◆ EXERCISE MATERIAL
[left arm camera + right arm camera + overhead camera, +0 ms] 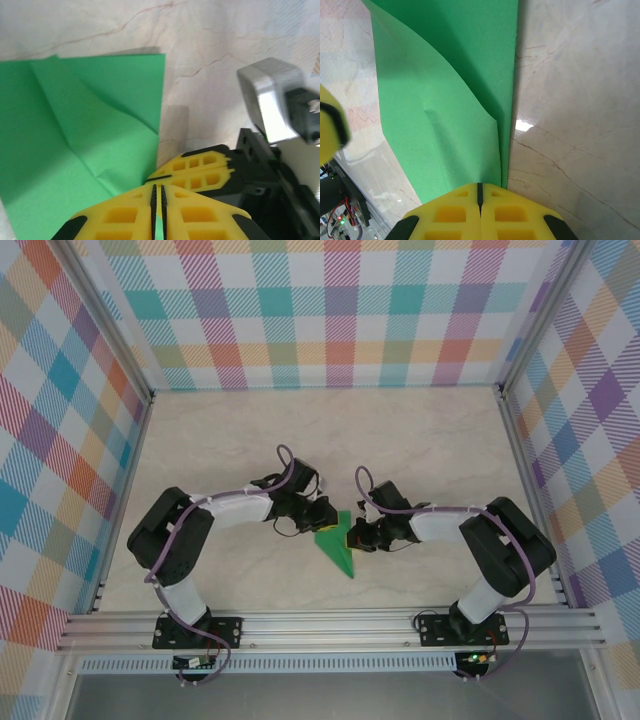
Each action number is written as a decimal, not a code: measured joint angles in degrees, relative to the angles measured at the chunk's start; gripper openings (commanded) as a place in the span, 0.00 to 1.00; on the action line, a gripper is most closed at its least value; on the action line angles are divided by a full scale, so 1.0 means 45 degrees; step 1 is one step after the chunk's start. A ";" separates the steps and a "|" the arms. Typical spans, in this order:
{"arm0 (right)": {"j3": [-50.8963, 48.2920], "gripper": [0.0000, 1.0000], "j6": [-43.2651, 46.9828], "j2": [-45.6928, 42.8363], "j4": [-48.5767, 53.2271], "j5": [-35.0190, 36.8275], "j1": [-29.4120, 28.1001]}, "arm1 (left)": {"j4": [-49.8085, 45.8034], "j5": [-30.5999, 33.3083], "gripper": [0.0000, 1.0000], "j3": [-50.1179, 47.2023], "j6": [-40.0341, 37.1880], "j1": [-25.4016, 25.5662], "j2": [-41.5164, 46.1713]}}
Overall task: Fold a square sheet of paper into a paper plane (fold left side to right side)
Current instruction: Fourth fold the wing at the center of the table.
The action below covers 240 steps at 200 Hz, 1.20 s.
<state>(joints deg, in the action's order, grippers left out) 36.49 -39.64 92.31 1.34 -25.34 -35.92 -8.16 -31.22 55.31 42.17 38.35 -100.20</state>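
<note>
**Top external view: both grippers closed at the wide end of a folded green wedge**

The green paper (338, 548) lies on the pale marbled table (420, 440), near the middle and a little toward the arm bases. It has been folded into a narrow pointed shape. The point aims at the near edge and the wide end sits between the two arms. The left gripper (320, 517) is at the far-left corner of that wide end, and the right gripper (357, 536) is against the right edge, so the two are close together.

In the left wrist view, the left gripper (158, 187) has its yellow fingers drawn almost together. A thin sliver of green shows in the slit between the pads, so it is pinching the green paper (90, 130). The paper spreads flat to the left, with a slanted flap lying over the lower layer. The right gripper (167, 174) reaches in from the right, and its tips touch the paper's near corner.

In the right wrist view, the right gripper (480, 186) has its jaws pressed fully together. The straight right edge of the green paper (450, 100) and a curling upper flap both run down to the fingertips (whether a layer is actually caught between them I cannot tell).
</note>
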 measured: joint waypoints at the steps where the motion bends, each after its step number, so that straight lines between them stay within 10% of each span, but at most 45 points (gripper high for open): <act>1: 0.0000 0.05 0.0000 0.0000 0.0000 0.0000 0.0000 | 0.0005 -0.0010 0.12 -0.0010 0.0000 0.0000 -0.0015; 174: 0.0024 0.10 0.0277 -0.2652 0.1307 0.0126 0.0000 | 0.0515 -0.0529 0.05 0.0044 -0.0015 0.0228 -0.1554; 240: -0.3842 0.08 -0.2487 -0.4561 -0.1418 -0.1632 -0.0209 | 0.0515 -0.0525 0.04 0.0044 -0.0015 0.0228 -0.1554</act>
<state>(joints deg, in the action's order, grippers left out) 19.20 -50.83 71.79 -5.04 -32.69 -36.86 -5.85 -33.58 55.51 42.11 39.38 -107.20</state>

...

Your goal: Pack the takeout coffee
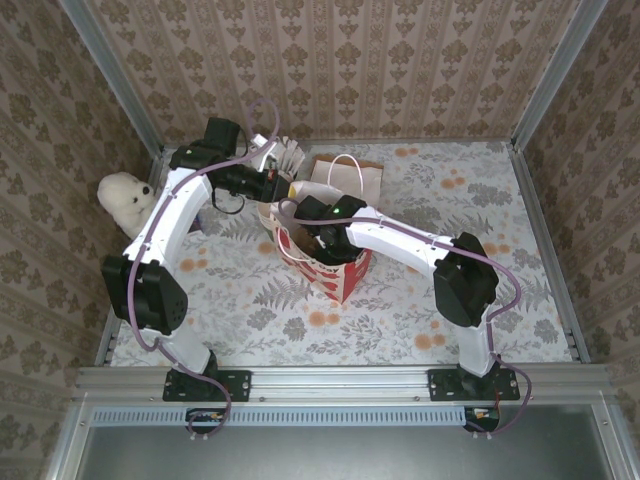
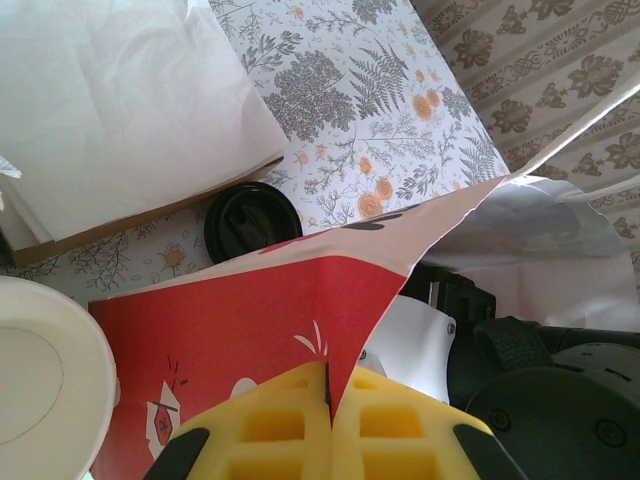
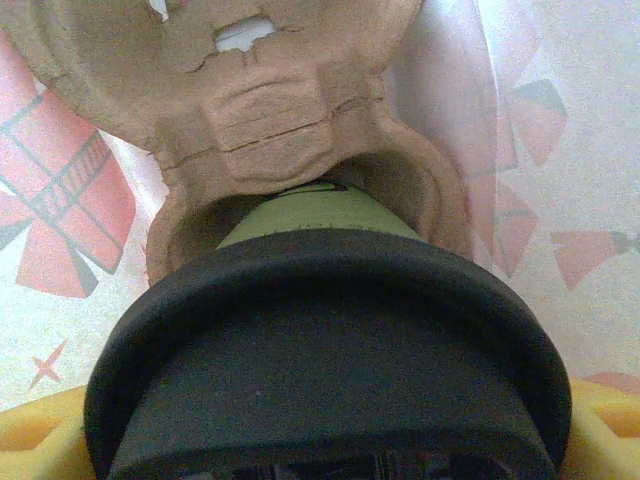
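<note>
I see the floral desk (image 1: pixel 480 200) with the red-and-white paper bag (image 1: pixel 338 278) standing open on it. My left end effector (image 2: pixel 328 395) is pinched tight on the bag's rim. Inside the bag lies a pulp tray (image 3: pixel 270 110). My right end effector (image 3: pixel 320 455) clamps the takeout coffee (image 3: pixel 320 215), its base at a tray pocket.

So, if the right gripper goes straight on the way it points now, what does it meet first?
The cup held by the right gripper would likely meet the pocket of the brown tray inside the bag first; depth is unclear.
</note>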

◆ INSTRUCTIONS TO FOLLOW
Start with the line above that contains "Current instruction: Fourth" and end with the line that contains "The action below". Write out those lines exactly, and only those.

◆ REPLY
Current instruction: Fourth fold the wing at the center of the table.
The action below covers 240 steps at 200 Hz, 1.20 s.

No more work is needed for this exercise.